Transfusion 2015 July
BACKGROUND: Kawasaki disease (KD) is an idiopathic, multisystem disorder characterized by vasculitis of arteries, veins, and capillaries, affecting pediatric patients, and is the leading cause of acquired heart disease in childhood. The mainstays of therapy for KD are high-dose intravenous immunoglobulin (IVIG) and aspirin, which are thought to prevent or modify the most serious cardiac sequelae.
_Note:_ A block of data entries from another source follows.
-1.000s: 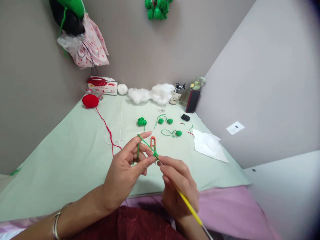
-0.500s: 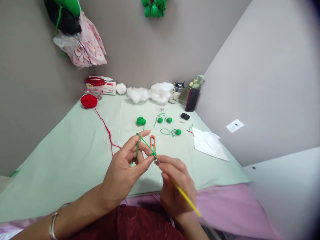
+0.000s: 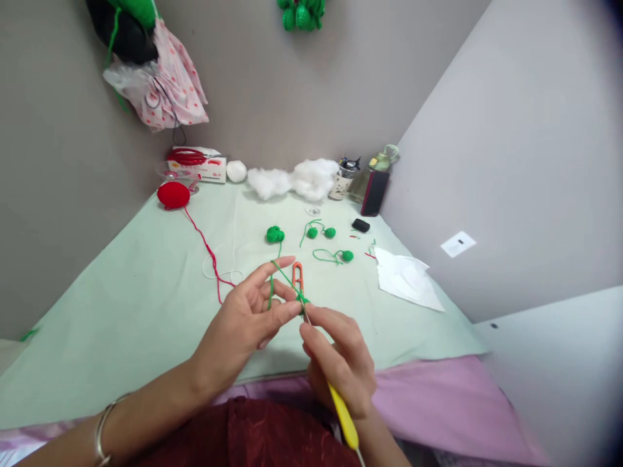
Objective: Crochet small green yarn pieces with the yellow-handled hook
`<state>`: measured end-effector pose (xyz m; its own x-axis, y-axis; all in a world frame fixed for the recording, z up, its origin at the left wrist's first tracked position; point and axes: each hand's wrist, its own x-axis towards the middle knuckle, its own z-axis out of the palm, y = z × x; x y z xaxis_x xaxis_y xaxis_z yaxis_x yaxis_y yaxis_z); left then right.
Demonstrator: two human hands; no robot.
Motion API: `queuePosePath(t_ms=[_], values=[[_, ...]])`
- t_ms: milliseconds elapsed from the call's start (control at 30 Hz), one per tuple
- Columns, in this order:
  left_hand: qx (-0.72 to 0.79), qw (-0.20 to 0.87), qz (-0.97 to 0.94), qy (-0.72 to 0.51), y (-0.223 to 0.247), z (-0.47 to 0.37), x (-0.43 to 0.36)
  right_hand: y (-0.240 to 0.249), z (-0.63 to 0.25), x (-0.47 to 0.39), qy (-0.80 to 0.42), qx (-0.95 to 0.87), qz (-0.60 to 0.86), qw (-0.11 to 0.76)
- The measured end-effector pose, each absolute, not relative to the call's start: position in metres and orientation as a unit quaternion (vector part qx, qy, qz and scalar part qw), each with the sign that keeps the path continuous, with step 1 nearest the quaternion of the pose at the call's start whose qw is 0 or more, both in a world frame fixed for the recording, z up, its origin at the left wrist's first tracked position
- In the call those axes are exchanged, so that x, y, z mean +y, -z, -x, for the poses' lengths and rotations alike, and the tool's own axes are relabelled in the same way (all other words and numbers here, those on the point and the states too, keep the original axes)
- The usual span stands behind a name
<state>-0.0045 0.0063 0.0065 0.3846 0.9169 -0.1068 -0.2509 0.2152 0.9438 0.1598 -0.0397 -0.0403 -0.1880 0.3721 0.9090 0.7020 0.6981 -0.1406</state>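
Observation:
Between thumb and fingers my left hand (image 3: 248,314) pinches a small green crochet piece (image 3: 302,303). Green yarn (image 3: 287,272) runs over its raised index finger and down across the palm side. My right hand (image 3: 341,363) grips a crochet hook (image 3: 344,415) with a yellow handle, its metal tip in the green stitches. Just beyond the fingertips lies an orange thread snipper (image 3: 298,275). A green yarn ball (image 3: 275,234) sits behind my left hand, and its strand leads toward that hand.
Small green crocheted balls (image 3: 347,256) with tails lie mid-table. A red yarn ball (image 3: 174,194) trails a strand at left. White stuffing (image 3: 314,179), a pen cup (image 3: 342,181), a bottle (image 3: 363,185) and a phone (image 3: 375,193) line the back. White paper (image 3: 409,279) lies at right.
My right hand has turned the hook to a steeper angle, its yellow handle swinging left toward my body. My left hand keeps its pinch on the green piece, which has shifted slightly.

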Motion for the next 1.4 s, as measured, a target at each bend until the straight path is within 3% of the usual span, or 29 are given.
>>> queuePosePath(t_ms=[100,200,467,600,700,800,933,1400], values=[[0.341,0.734,-0.42,-0.41,-0.007,0.007,0.009,0.041,-0.161,-0.036,0.089,-0.727,0.353,0.582],[0.357,0.694,-0.448,-0.436,-0.005,0.008,0.008,0.037,-0.159,-0.033,-0.007,-0.689,0.353,0.633],[0.4,0.548,-0.556,-0.48,0.0,0.006,-0.001,0.025,-0.163,-0.038,-0.064,-0.681,0.403,0.608],[0.405,0.514,-0.575,-0.491,0.003,0.004,-0.002,0.027,-0.161,-0.039,0.03,-0.726,0.401,0.558],[0.377,0.619,-0.513,-0.46,0.001,0.004,0.001,0.037,-0.157,-0.038,0.182,-0.742,0.384,0.519],[0.315,0.741,-0.439,-0.399,-0.002,0.004,0.004,0.048,-0.154,-0.033,0.216,-0.719,0.383,0.539],[0.303,0.796,-0.383,-0.358,-0.006,0.006,0.007,0.048,-0.155,-0.029,0.1,-0.688,0.371,0.616],[0.298,0.729,-0.475,-0.391,-0.002,0.01,0.012,0.025,-0.166,-0.044,-0.255,-0.552,0.372,0.701]])
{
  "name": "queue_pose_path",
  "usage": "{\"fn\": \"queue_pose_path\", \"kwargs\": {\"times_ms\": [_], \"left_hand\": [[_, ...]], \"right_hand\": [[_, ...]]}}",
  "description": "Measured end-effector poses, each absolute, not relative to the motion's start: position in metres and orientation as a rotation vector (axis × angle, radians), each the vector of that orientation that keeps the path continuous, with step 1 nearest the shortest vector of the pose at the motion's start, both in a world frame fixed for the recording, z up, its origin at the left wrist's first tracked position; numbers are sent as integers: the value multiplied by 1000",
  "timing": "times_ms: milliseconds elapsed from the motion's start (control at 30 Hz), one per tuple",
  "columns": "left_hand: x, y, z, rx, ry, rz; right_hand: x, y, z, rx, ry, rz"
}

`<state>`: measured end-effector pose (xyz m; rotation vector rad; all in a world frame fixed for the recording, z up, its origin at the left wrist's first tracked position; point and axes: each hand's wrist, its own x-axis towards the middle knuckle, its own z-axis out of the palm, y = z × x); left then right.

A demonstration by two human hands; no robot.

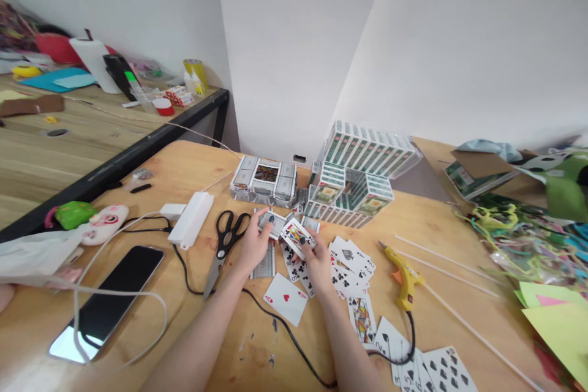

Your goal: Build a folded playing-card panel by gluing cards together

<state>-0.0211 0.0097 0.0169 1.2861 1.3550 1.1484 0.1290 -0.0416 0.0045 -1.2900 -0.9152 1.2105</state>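
My left hand (pixel 257 239) is closed on a playing card with a grey patterned back (pixel 277 231), thumb on top. A face card (pixel 293 236), picture side up, is pinched in my right hand (pixel 318 263). Both hands are just above the table, close together. Face-down cards (pixel 263 269) lie below my left hand. The ace of hearts (pixel 285 299) lies face up between my forearms. Loose face-up cards (pixel 348 257) spread to the right of my right hand. Beyond the hands stands a block covered in playing cards (pixel 248 177).
Black-handled scissors (pixel 224 245) lie left of my left hand. A yellow glue gun (pixel 404 282) rests at the right, its black cable crossing under my forearms. Stacked green-and-white card boxes (pixel 367 153) stand behind. A phone (pixel 114 294) and white power strip (pixel 190 220) are left.
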Motion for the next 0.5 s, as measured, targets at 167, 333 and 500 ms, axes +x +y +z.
{"fn": "queue_pose_path", "kwargs": {"times_ms": [167,333,500], "left_hand": [[-20,11,9,1286,1321,1147],[-21,16,6,1018,1253,1311],[-26,24,7,538,1046,1414]], "right_hand": [[127,-43,6,-1268,-967,1264],[126,-42,5,-1163,-777,1254],[129,-40,0,-1073,-616,1270]]}}
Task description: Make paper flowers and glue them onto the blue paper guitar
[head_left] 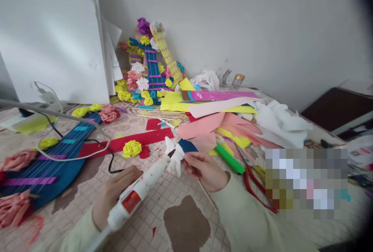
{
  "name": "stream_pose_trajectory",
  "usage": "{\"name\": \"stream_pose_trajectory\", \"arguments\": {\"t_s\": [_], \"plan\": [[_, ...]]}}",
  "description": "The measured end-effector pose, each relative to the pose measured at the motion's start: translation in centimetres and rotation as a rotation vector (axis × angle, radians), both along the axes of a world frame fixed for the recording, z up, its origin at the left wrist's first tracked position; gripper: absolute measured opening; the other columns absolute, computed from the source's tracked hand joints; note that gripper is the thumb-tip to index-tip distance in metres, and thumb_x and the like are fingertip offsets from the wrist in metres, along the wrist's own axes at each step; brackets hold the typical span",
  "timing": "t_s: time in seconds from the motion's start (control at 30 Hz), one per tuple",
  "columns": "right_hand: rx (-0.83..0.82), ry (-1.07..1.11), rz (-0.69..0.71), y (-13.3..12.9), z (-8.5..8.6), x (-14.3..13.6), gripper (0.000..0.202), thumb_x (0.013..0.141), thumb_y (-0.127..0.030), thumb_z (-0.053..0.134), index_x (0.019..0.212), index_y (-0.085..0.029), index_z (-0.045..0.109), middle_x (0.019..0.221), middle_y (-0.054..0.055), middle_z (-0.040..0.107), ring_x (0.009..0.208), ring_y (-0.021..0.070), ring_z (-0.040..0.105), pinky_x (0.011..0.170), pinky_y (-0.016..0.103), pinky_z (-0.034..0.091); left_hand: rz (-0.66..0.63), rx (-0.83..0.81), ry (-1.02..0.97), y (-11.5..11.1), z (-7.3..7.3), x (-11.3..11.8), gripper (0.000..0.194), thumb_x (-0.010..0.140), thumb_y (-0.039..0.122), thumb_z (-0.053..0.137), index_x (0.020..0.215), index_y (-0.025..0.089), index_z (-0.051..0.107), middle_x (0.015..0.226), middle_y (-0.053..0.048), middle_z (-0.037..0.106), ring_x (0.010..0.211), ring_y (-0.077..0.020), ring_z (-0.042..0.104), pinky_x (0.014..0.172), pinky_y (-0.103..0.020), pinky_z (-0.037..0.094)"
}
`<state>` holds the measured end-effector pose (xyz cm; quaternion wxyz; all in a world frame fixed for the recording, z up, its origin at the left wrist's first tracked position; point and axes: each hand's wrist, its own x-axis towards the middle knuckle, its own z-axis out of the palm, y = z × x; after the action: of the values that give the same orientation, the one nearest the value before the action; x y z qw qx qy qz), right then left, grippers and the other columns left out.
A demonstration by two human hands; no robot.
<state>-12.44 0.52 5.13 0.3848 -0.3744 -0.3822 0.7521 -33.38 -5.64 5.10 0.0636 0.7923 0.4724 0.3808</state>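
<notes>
My left hand (pixel 116 193) is wrapped round a white glue gun (pixel 140 193) with a red part on its side. The gun's tip meets or nearly meets a white crepe paper piece (pixel 176 159). Pinched in the fingers of my right hand (pixel 204 168) is that white paper, on a thin wooden stick (pixel 207 195) that slants down below the hand. A dark blue paper piece (pixel 187 146) shows just behind the fingertips. To the left of the white paper sits a yellow paper flower (pixel 132 149) on a red strip (pixel 151 138).
A blue paper guitar (pixel 62 166) with flowers lies at left, a white cable (pixel 72 159) looping over it. Red-handled scissors (pixel 255 182) and a green roll (pixel 230 159) lie at right. Coloured paper sheets (pixel 210 124) and upright decorated guitars (pixel 153 65) stand behind.
</notes>
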Motion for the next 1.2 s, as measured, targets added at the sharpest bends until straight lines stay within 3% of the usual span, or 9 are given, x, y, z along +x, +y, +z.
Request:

A well-documented complication of high-dose IVIG infusion in adults is hemolytic anemia due to passive transfer of anti-A and anti-B. Risk factors for hemolysis in another case series included patient blood group (group A, B, or AB), a high cumulative dose of IVIG, and concomitant inflammation documented by one or more markers like ferritin, fibrinogen, erythrocyte sedimentation rate, or C-reactive protein.

STUDY DESIGN AND METHODS: A 3-year retrospective case review of patients previously recognized with apparent IVIG-related hemolytic anemia identified by standard blood bank testing was performed at a tertiary care pediatric hospital.

RESULTS: Five patients were identified with severe anemia each requiring RBC transfusion for anemia. All five patients demonstrated a positive direct antiglobulin testing. Four of five patients had anti-A, anti-B, and/or anti-A1 with elution assays. All patients had signs of extravascular hemolysis with reticulocytosis, spherocytosis, and other hemolysis markers. One child died.

CONCLUSION: Our cases represent dose-dependent hemolysis caused by IVIG in association with severe anemia requiring transfusion with an average yearly incidence rate of 0.36%. Hemolysis is an underrecognized complication of IVIG administration. KD patients are at greater risk for anemia because of their lower baseline hemoglobin concentration, underlying acute inflammation, and oxygen requirements during acute illness.